Will half of all US Colleges and Universities shut down by 2030? Review

Chris Fellingham
Human Learning
Published in
2 min readOct 13, 2018

Clayton Christensen, author of ‘The Innovative University’(2011) and the Innovator’s Dilemma has doubled down on his prediction that online will destroy half the US Universities and colleges by around 2030.

Christensen is not a stranger to bold claims, indeed his eponymous institute has much to gain from a sustained public presence for his ‘disruptor’s theory’ (think lucrative business research and consulting contracts and book sales). That said, he deserves some plaudits — his forecast matches Tetlock’s criteria — that a prediction ought to be measurable (none of this “something big will happen in the Middle East next year”) and specific in time (“50% of universities will close soon”).

Christensen’s argument is straightforward, a large number of Universities are in a perilous financial state, online courses and career specific programmes (e.g. bootcamps) will deliver better returns to students in terms of employability at a lower a price and operate on a lower cost basis, thus bankrupting a large number of universities — portrayed as a crude solution to skill shortage — e.g. just get a degree.

Christensen made such a forecast at the dawn of MOOCs (2011) when his book came out and has repeated it — with roughly the same timeline this year. The thesis on balance seems timely and compelling — Coursera have 12 degrees and are adding more, edX add 9 Masters, Bootcamps train more programmers than the all the Computer Science departments of the US combined. Nor is this just restricted to the US- with FutureLearn in the UK pushing to augment its degree/credit bearing course option.

Derek Newton, writing in Forbes magazine begs to differ — noting that closure rates while increasing are significant (around 7% since the prediction first came about) but limited almost entirely to for-profits and for the rest there has been little change since 2013.

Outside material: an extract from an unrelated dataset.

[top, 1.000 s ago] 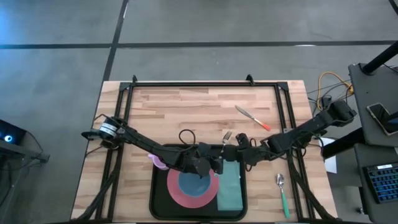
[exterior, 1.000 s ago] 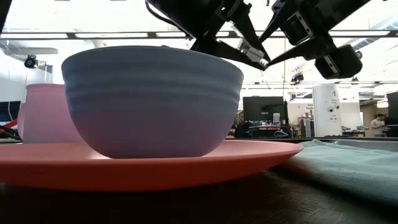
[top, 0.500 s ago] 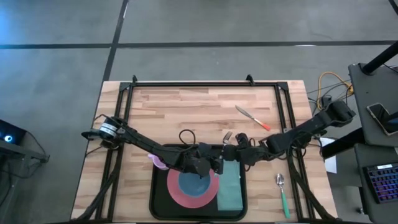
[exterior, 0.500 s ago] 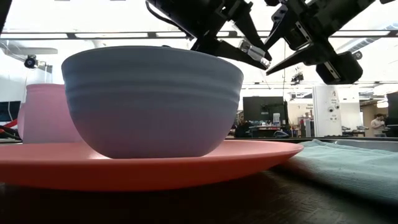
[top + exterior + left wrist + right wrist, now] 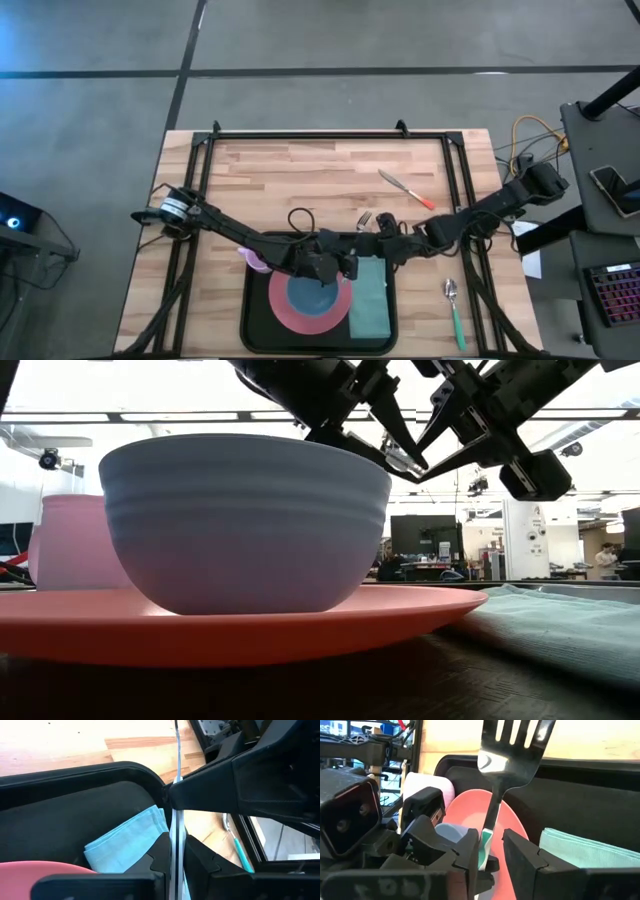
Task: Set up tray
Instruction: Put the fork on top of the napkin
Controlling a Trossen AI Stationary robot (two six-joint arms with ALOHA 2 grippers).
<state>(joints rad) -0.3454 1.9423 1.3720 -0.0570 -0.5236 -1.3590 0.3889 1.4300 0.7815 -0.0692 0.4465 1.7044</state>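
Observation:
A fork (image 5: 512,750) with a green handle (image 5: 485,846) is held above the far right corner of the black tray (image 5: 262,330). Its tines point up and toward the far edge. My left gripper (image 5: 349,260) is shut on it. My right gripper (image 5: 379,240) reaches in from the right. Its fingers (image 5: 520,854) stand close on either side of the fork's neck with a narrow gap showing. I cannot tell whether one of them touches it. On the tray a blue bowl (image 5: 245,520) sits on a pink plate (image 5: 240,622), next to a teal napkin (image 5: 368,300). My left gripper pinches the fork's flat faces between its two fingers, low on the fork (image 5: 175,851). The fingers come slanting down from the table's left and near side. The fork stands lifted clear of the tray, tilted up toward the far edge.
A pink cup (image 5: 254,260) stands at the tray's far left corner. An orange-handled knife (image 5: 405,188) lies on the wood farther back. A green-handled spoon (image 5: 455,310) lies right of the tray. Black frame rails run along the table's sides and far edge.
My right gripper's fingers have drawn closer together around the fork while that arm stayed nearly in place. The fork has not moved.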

Is Christensen wrong then? Yes and no, his timing looks off and since a forecast ought to meet both criteria to be worth anything then we ought to consider Christensen’s forecast unlikely on current trends. That said, further forwards it’d take a brave person to bet against digitisation being hugely disruptive to Higher Education — including precipitating mass closures. The fact that in just 7 years (from the start of MOOCs) there are now a slew of full accredited, online degrees from major universities as well as so many new business models (bootcamps etc) suggests the pieces are in place for deep structural change but it’s more likely we’ll be seeing these manifest rather than complete by 2030.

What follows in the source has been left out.